START EXTRACTED RECORDS
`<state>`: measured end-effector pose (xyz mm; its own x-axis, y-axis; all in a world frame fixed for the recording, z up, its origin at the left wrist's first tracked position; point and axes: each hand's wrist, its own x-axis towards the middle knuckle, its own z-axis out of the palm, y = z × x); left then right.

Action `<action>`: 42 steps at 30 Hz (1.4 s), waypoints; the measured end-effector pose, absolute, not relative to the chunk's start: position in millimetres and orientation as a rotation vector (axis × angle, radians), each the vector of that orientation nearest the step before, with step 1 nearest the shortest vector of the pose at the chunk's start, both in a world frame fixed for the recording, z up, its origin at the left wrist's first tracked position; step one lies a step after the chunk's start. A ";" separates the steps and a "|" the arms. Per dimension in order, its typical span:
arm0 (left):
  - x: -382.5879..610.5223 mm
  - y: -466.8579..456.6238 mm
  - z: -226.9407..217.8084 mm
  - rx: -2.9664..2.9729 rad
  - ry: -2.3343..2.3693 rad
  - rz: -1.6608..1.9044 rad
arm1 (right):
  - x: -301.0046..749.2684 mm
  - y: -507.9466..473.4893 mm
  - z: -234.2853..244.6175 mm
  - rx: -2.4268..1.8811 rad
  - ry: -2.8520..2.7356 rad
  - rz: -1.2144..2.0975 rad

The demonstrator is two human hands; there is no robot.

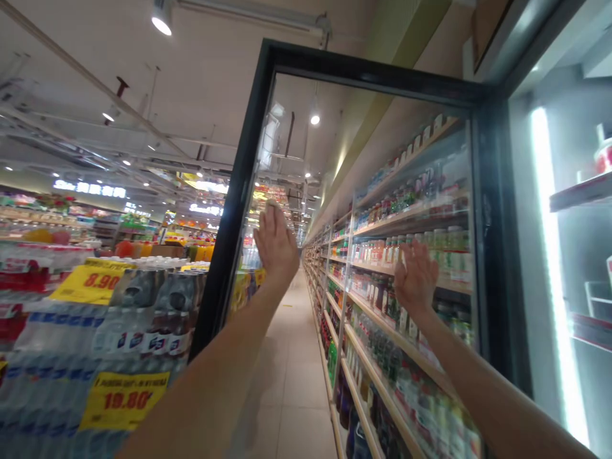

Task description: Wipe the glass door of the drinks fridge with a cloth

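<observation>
Just off the centre of the view toward nine o'clock, the left hand (276, 245) is raised before a framed glass door (349, 172), its fingers extended upward and its grasp unfilled. Toward four o'clock from the centre, the right hand (417, 275) is also up, fingers loosely spread and slightly bent, gripping nothing visible. Both hands overlap the pane, so the door lies directly ahead of them; whether the palms touch the glass I cannot tell. Its dark outer frame bar (231, 210) runs just beside the left hand at nine o'clock, while the thicker dark upright (500, 242) stands at three o'clock from the right hand. Bottle-filled shelves (382, 255) show in the glass around the right hand and recede toward the centre. Farther out at three o'clock, beyond the upright, a bright light strip (557, 274) glows inside a cabinet beside a shelf (581, 191). Toward eight o'clock, outside the door, shrink-wrapped bottle packs (143, 338) stand stacked, with a yellow "19.80" sign (125, 400); another yellow sign, reading "8.90" (93, 280), sits between eight and nine o'clock. Pale floor tiles (291, 395) stretch from six o'clock inward, and a lit ceiling lamp (161, 22) hangs at eleven o'clock.
</observation>
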<state>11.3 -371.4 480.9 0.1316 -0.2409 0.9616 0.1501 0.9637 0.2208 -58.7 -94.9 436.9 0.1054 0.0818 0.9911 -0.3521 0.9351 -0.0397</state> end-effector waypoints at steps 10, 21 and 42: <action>5.8 -364.4 439.1 -0.293 -1.560 0.116 | -57.5 -94.8 437.2 0.232 -1.464 0.319; -1.4 -341.5 373.5 -0.571 -1.539 0.409 | -61.9 -96.2 436.1 0.238 -1.448 0.306; 6.2 -421.3 365.8 -0.133 -1.389 0.053 | -62.8 -97.4 436.0 0.213 -1.433 0.311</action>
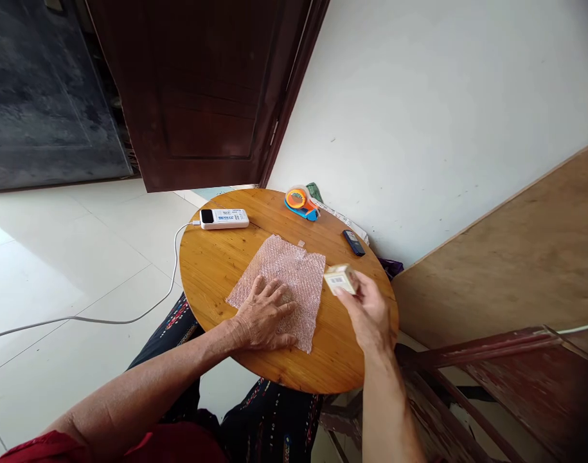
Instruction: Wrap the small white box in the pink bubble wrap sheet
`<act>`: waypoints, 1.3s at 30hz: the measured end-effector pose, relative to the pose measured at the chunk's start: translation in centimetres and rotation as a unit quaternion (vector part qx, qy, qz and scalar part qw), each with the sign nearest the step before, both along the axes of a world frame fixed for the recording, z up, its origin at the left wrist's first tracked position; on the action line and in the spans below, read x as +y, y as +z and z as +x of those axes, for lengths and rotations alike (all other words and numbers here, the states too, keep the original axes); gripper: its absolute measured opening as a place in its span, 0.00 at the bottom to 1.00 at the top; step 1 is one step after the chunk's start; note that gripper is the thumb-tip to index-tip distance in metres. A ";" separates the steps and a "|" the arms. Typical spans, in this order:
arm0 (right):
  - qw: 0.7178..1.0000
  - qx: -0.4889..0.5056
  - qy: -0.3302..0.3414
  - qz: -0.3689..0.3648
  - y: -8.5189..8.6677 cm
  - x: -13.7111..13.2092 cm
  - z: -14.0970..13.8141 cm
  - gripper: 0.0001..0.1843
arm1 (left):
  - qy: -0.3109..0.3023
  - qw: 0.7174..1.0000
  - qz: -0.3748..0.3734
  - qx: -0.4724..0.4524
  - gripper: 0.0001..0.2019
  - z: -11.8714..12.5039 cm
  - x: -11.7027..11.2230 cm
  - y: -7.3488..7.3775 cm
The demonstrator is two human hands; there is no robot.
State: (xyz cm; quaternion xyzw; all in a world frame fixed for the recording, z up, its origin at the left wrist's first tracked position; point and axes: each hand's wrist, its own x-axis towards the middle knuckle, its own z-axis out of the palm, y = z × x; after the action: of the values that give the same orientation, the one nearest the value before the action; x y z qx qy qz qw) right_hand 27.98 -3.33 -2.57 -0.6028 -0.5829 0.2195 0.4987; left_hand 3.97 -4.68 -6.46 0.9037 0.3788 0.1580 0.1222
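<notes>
Spread flat on the round wooden table (207, 273) is a pinkish sheet of bubble wrap (279, 257). My left hand (269, 315) lies palm down on its lower part, fingers spread. To the right of the sheet, my right hand (371, 308) grips a small cream box (340, 280) between thumb and fingers. A printed label shows on the box's near side. The box appears held above the tabletop, and some of it is hidden by my fingers.
A white power bank (223, 218) with a cable (173, 273) sits at the far left. An orange and blue tape dispenser (301, 202) stands at the back, and a small dark device (354, 243) lies at the right. A wooden chair (506, 373) stands at the lower right.
</notes>
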 end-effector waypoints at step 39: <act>0.958 -0.260 0.123 0.000 -3.4 1.9 -5.6 0.32 | 0.216 0.973 0.026 -0.075 0.25 -0.3 0.2 0.1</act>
State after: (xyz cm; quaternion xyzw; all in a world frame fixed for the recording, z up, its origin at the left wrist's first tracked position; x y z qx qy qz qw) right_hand 22.37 -1.43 -6.00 -0.5627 -0.7623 0.1147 0.2985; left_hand 3.65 -4.49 -6.39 0.7888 0.5507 0.2581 0.0894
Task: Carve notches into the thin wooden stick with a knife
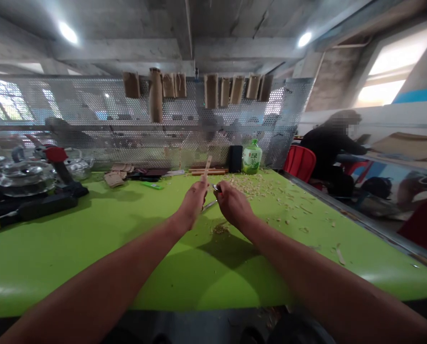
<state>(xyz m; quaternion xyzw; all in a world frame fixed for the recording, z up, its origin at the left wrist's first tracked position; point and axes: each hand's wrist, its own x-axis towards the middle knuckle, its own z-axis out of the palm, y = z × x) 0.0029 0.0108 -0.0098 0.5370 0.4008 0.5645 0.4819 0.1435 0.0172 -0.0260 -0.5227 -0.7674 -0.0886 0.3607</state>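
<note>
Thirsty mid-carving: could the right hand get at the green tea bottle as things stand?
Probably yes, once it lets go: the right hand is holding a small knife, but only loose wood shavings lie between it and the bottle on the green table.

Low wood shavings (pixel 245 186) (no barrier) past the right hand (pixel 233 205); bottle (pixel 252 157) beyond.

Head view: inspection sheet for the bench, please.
surface: green tabletop, wood shavings scattered across it
job's things: wooden stick; small metal tool
clutter: green bottle, black case, red-and-black tool
hands: left hand holds the stick; right hand holds the metal tool
cables: nothing seen
surroundings: perforated metal screen, hanging paper pouches, seated person at right
</note>
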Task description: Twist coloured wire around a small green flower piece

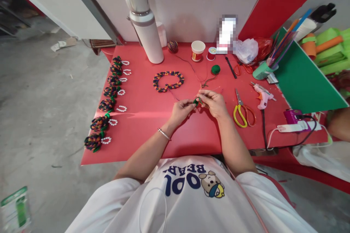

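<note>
Over the middle of the red table, my left hand (182, 111) pinches a small piece of green yarn work (196, 102). Close beside it, my right hand (214, 102) has its fingers closed at the same green piece; a thin tool in them, if any, is too small to make out. A green yarn ball (215, 69) lies just beyond, with a dark strand trailing toward my hands. To the left rests a multicoloured crocheted strip (168, 81) curved into a loop. A thin strand runs from it toward my left hand.
Several yarn flowers (105, 105) with bead loops line the left edge. A tall white thermos (147, 32), paper cup (198, 51) and thread spool (211, 54) stand behind. Yellow-handled scissors (240, 114), a pink glue gun (264, 96) and a power strip (298, 126) lie right.
</note>
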Action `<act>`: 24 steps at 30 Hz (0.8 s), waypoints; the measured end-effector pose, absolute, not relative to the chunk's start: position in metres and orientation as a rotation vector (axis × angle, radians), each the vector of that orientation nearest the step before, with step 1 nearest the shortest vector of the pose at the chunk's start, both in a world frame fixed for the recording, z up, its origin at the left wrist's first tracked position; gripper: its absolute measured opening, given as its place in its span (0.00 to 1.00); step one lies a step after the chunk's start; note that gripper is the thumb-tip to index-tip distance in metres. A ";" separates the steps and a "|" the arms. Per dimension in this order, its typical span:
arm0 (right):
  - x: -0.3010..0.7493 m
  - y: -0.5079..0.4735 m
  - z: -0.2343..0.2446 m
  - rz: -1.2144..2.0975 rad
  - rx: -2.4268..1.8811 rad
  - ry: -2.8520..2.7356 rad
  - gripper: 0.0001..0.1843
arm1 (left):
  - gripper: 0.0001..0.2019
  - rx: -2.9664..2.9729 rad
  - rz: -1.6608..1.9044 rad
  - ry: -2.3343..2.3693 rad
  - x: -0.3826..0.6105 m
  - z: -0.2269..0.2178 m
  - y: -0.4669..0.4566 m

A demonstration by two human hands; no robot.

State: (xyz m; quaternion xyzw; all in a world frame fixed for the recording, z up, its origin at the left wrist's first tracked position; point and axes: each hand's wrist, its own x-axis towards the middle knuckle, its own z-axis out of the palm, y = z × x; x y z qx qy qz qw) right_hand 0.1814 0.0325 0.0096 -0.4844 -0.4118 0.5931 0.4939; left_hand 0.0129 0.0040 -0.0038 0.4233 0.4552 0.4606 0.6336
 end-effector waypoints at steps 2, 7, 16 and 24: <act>0.180 0.033 0.007 1.288 -1.254 -1.104 0.21 | 0.22 0.921 1.064 1.007 0.013 -0.002 0.004; 0.180 0.033 0.007 0.963 -1.310 -1.307 0.14 | 0.26 0.865 1.094 0.960 0.012 0.001 0.004; 0.180 0.030 0.009 0.659 -1.279 -1.508 0.10 | 0.24 0.847 1.125 0.926 0.012 0.007 0.002; 0.179 0.028 0.011 0.750 -1.345 -1.443 0.09 | 0.24 0.839 1.074 0.941 0.011 0.005 0.003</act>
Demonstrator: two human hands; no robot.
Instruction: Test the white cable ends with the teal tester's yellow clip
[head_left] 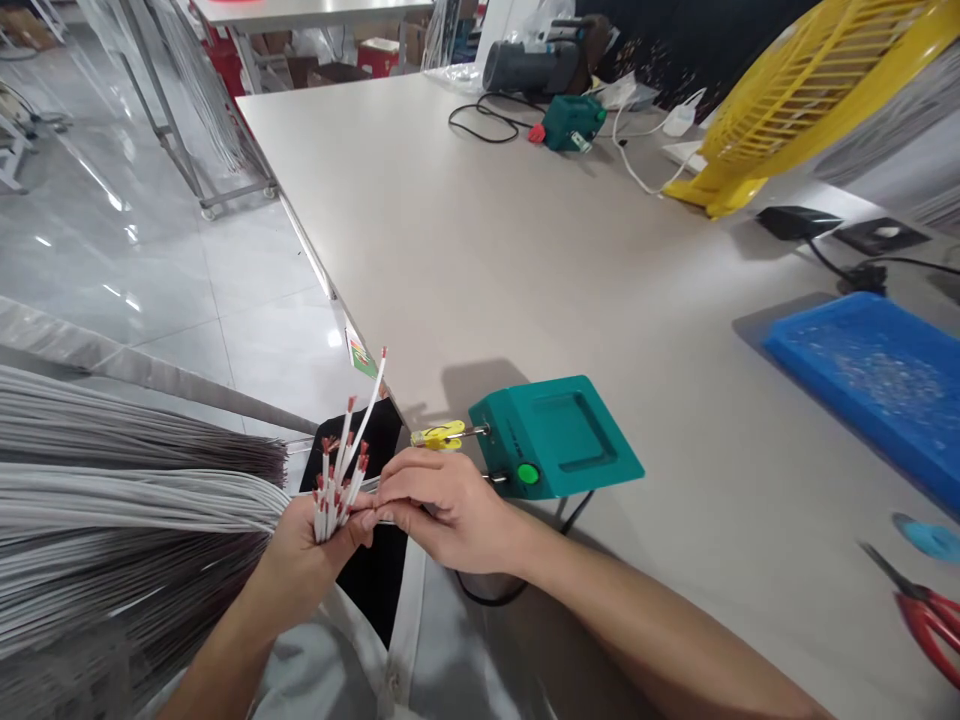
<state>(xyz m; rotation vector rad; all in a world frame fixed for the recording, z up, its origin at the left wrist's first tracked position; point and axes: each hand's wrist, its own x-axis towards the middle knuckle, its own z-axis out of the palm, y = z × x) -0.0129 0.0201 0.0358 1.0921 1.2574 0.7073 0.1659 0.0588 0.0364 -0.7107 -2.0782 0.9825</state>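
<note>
Your left hand [300, 565] clamps the light, floppy wires [339, 480] near their red tips; your right hand [442, 510] pinches one

Yellow fan [810, 90], 1 o'clock: cut by the top and right edges. Blue tray [870, 390], 3 o'clock, and red scissors [926, 610], 4 o'clock: both run off the right edge. Grey wire bundle [112, 500], 9 o'clock: far ends off the left edge. Left hand [300, 565]: fist hides the lower part of the red-tipped wires [341, 470]. Right hand [442, 510]: fingertips cover what they pinch; cannot tell. Sticker [360, 355] on the table [525, 250] edge: too small to read.
</note>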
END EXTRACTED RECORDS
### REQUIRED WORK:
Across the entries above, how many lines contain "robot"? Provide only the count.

### SOLUTION FOR THIS PROBLEM:
4